REQUIRED ACTION: Collect all lines below with the string "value".

MATERIAL PROVIDED:
.....
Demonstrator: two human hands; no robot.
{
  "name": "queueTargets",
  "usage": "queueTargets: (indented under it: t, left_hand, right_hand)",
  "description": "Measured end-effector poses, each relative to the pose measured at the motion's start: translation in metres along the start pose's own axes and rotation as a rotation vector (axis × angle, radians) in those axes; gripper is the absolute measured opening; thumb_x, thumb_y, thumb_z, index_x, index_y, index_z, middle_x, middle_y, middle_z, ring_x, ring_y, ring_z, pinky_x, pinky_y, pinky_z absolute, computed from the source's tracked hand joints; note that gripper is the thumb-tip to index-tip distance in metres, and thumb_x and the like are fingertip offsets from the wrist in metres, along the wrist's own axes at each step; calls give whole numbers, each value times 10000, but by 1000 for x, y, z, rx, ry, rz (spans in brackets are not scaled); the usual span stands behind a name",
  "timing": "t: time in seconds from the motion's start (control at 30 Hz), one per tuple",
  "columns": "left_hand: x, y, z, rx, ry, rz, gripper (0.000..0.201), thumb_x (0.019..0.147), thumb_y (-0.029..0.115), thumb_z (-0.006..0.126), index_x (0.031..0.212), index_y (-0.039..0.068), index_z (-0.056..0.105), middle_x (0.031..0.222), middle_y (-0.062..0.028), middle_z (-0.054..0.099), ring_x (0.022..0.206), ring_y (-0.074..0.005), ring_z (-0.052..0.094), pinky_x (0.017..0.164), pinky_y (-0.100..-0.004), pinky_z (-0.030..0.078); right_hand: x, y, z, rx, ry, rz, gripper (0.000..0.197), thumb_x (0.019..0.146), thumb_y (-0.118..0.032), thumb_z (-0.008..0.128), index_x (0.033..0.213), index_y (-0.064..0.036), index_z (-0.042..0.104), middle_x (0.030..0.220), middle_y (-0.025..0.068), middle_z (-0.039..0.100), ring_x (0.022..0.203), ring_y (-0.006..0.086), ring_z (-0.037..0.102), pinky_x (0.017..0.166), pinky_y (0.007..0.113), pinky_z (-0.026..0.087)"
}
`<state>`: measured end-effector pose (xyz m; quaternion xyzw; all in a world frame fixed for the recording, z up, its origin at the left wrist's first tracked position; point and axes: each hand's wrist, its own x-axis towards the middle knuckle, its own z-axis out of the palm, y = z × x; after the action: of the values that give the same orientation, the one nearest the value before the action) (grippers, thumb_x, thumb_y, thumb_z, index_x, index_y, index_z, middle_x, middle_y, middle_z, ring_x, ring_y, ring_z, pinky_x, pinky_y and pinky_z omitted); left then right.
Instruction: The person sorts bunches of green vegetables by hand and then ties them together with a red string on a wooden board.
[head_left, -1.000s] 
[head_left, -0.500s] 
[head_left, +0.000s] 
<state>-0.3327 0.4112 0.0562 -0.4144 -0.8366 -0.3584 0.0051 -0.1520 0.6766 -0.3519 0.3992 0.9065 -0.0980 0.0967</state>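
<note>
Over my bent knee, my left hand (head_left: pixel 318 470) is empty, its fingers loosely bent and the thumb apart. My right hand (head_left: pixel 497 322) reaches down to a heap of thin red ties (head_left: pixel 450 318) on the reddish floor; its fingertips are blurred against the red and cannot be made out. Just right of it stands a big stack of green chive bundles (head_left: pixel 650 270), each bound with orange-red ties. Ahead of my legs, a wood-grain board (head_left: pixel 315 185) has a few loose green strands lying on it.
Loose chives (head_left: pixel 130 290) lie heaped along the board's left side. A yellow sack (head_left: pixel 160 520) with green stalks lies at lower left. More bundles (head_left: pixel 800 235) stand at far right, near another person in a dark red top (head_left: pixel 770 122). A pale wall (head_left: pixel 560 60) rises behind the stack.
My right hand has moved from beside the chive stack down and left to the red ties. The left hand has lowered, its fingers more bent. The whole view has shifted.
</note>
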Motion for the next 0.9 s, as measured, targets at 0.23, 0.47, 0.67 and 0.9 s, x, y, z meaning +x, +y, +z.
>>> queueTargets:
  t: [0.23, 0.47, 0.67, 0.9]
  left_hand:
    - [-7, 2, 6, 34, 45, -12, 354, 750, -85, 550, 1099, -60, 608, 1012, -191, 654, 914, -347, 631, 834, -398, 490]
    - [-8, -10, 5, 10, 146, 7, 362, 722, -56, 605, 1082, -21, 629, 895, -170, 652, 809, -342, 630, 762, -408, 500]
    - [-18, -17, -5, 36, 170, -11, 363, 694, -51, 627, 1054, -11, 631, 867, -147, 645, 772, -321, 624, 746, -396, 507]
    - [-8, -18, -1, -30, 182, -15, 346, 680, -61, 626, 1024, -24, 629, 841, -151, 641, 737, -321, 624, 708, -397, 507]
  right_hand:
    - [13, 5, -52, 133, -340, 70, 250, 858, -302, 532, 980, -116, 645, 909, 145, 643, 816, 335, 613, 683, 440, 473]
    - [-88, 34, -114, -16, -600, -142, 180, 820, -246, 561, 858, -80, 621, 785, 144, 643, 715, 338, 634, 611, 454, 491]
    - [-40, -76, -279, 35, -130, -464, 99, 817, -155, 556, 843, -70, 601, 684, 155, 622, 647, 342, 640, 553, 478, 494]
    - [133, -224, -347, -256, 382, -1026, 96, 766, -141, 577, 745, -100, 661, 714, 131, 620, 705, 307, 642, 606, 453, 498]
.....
EXERCISE ANSWER:
  "description": "Measured end-effector poses, each relative to the pose measured at the motion's start: translation in metres along the start pose's own axes and rotation as a rotation vector (axis × angle, radians) in those axes; gripper is the absolute measured opening; thumb_x, thumb_y, thumb_z, index_x, index_y, index_z, middle_x, middle_y, middle_z, ring_x, ring_y, ring_z, pinky_x, pinky_y, pinky_z absolute, computed from the source's tracked hand joints; note that gripper is the thumb-tip to index-tip distance in metres, and thumb_x and the like are fingertip offsets from the wrist in metres, along the wrist's own axes at each step; calls give whole numbers, each value times 10000, but by 1000 for x, y, z, rx, ry, rz (spans in brackets are not scaled); the usual span stands behind a name",
`<state>`: measured end-effector pose (xyz m; quaternion xyzw; all in a world frame fixed for the recording, z up, its origin at the left wrist's first tracked position; point and axes: each hand's wrist, its own x-axis towards the middle knuckle, its own z-axis out of the palm, y = z × x; after the action: of the values that give the same orientation, the one nearest the value before the action) (grippers, thumb_x, thumb_y, thumb_z, index_x, index_y, index_z, middle_x, middle_y, middle_z, ring_x, ring_y, ring_z, pinky_x, pinky_y and pinky_z omitted); left then right.

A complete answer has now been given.